How many lines of the records hold the string "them"? Reply with the number alone.
══ DATASET EXTRACT ══
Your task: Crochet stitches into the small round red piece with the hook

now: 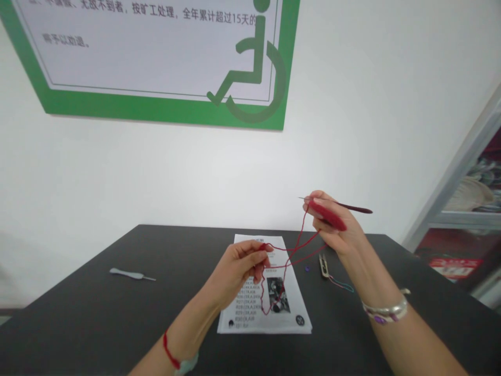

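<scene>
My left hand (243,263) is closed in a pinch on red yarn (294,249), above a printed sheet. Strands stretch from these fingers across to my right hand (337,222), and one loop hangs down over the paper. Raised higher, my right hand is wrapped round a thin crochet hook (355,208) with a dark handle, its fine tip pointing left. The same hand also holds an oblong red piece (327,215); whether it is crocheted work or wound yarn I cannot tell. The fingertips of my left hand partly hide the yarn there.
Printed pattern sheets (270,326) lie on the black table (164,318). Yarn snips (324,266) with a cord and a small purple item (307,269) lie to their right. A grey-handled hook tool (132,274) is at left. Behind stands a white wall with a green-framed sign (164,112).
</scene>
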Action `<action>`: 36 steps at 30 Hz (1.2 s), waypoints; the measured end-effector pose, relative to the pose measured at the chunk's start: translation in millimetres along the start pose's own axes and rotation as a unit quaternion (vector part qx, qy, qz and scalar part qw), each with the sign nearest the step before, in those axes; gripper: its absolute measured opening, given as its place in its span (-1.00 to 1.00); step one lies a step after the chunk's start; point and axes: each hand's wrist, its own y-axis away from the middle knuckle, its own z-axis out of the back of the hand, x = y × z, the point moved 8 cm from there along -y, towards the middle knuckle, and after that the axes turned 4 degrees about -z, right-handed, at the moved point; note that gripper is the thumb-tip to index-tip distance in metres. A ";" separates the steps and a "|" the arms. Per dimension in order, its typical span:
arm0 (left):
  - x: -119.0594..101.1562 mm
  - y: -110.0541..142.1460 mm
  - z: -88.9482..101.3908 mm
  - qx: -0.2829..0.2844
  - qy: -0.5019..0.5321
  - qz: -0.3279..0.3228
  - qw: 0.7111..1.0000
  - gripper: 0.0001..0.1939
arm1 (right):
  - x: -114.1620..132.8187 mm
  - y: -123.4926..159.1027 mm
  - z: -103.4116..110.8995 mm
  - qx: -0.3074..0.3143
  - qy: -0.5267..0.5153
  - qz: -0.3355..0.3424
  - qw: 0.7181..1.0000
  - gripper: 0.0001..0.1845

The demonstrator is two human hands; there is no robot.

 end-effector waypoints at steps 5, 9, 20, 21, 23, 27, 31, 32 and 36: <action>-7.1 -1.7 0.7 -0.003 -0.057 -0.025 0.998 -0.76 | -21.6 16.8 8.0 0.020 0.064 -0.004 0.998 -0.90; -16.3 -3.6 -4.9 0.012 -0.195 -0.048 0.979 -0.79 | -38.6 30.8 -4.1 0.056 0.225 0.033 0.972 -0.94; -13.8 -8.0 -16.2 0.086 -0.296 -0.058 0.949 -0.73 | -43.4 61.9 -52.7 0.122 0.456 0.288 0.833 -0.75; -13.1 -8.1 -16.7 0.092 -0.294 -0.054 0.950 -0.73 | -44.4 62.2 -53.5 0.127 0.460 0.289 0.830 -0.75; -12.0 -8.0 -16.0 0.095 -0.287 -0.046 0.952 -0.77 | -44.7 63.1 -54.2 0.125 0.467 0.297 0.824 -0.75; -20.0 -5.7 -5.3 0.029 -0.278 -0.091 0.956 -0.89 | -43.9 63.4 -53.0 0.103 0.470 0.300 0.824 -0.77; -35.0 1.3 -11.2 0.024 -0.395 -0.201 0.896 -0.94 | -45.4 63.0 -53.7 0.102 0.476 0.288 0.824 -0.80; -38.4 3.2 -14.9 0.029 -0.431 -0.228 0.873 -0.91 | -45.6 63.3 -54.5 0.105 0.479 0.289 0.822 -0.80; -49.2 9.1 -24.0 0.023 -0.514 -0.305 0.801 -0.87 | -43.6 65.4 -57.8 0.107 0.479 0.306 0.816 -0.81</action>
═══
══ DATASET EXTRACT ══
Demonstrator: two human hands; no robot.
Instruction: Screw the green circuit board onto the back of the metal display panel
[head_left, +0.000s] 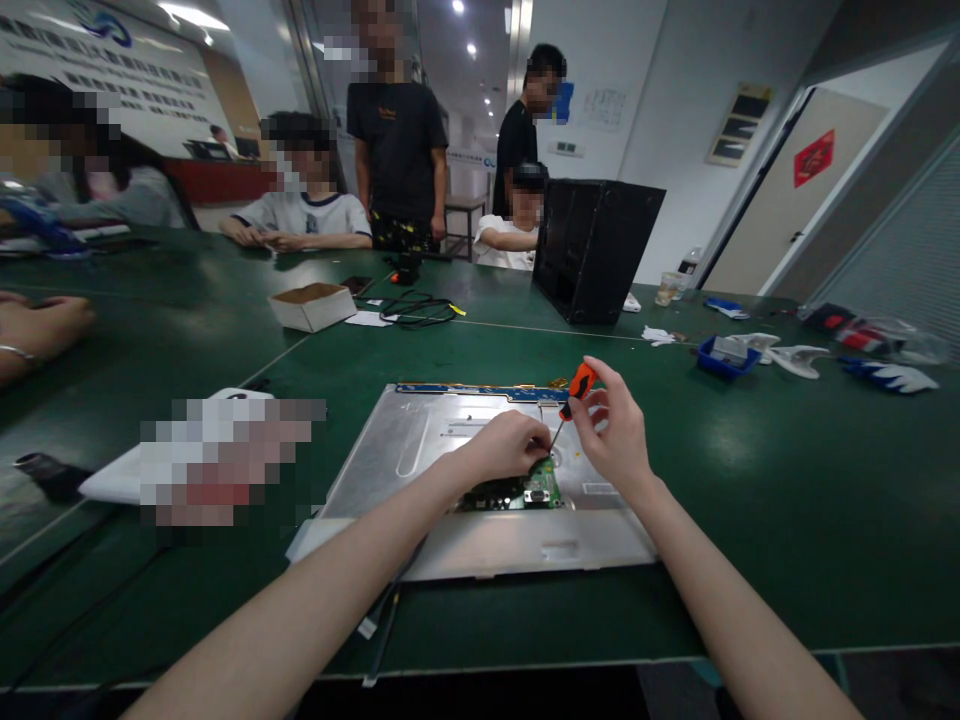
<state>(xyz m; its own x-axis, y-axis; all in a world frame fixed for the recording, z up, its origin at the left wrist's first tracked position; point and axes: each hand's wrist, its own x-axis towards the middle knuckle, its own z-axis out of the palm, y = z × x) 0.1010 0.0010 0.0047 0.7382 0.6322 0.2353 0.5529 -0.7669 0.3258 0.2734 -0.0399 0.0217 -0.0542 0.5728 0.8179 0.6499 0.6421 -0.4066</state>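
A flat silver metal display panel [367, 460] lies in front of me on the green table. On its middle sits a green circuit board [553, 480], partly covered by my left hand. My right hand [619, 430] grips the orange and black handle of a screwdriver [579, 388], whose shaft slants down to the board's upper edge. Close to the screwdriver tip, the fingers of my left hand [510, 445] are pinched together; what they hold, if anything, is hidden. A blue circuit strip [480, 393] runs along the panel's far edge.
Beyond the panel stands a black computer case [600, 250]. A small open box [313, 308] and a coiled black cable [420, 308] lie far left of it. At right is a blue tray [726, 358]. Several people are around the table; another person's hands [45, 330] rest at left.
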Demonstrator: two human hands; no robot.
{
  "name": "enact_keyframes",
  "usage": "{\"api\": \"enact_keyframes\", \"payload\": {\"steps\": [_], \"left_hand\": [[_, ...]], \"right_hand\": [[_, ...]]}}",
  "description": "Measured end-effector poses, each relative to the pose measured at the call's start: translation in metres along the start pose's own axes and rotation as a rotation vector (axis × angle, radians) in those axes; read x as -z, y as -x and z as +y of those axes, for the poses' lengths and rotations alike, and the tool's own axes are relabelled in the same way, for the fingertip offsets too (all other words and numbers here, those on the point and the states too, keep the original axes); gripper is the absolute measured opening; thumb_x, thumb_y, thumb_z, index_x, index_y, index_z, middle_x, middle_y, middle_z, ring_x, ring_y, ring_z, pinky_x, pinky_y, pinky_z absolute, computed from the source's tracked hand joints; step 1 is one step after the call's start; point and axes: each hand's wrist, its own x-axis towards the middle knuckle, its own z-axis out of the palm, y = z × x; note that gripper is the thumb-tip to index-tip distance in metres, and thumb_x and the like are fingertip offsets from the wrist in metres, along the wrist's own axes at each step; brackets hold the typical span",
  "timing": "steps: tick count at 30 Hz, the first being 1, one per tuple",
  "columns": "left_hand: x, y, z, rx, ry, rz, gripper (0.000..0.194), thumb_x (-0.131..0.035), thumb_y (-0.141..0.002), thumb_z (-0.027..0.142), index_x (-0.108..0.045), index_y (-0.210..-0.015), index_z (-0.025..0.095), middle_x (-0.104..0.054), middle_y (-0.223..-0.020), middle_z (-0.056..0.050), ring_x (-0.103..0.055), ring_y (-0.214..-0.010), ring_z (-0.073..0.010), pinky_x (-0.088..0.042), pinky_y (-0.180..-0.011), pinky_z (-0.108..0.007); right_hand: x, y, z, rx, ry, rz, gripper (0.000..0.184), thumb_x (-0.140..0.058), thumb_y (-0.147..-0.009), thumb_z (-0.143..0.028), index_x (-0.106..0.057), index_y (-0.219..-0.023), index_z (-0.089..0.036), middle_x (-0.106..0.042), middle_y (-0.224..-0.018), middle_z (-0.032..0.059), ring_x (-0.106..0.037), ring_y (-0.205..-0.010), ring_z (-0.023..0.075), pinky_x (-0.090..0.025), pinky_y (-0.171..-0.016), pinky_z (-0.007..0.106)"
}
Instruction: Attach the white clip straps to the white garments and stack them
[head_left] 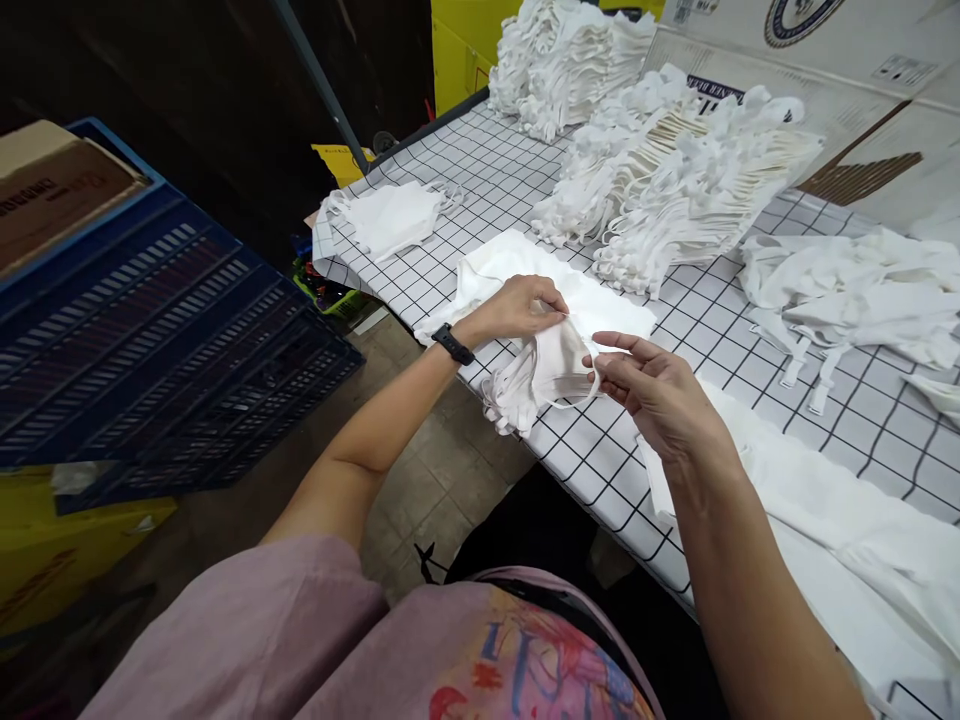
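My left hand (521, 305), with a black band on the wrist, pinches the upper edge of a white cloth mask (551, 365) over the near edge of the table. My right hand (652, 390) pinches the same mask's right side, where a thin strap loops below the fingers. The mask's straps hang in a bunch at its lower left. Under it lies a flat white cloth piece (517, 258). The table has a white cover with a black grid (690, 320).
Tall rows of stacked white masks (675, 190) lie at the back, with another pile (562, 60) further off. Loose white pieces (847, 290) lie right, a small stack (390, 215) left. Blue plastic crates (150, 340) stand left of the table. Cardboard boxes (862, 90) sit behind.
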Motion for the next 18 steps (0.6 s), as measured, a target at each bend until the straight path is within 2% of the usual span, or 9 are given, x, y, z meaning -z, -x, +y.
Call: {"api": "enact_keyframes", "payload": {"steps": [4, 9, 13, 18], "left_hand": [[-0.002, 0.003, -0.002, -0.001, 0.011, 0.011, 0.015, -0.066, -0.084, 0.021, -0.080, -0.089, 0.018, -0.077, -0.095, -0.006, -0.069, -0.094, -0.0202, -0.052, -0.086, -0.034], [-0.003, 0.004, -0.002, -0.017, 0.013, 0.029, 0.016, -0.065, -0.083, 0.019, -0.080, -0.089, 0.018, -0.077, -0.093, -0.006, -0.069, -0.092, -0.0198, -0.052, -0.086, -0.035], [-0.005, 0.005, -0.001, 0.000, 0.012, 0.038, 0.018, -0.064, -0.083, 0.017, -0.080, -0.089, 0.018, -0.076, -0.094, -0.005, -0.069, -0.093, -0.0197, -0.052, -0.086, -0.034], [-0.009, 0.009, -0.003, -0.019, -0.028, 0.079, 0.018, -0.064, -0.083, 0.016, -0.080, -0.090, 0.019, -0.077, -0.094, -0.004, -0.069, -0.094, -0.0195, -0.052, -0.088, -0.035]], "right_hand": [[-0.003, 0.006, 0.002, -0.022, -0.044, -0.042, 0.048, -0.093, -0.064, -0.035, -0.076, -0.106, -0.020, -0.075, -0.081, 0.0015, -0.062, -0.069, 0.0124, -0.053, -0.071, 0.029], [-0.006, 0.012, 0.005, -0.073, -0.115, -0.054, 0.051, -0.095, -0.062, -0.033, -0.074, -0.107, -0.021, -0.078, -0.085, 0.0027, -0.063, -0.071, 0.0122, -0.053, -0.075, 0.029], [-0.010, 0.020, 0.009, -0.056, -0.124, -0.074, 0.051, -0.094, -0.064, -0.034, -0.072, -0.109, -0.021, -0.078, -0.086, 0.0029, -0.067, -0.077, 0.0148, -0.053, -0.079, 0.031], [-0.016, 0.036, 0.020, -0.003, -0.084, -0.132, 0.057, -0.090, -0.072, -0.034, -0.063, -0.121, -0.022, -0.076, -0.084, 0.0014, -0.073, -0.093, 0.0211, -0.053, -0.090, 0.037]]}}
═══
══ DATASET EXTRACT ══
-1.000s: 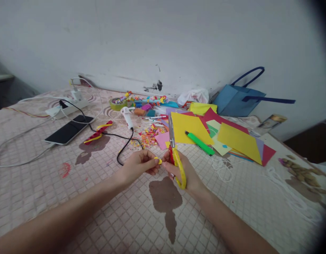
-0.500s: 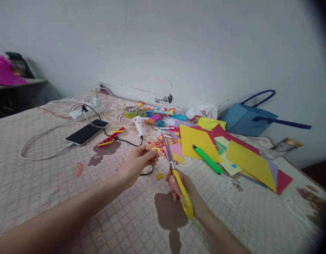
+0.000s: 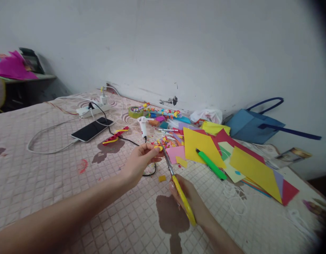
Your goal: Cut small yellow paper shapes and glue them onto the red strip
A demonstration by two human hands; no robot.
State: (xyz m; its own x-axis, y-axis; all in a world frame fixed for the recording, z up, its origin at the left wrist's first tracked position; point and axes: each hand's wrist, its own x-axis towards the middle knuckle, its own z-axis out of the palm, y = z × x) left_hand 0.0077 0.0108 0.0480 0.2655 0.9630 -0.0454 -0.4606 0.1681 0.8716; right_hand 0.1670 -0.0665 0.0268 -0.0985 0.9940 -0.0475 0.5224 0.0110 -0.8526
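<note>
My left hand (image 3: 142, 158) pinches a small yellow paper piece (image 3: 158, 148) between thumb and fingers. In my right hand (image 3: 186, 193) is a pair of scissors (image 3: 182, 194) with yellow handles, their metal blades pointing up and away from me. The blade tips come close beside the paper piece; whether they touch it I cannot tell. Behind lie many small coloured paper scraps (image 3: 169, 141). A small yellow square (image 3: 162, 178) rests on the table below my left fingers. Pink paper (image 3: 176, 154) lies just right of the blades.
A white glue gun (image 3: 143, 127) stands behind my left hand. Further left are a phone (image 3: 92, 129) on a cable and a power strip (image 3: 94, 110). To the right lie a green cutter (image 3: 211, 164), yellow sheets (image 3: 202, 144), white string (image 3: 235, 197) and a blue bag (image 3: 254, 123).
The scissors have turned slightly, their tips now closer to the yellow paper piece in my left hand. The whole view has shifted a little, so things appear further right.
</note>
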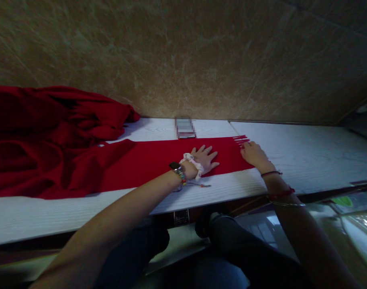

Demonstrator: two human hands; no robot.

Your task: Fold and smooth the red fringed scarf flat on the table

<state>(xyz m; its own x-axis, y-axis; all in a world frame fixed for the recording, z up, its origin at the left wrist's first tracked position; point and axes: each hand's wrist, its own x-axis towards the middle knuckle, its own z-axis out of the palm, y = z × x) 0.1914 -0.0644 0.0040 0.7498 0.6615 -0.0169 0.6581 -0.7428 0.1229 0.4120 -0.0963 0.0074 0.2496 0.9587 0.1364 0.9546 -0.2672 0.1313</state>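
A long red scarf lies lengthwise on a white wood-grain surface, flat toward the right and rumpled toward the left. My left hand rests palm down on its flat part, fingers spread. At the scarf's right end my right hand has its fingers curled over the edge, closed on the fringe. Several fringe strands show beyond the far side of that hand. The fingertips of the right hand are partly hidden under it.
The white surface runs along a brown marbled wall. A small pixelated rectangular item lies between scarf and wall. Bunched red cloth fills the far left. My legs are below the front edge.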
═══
ANSWER:
2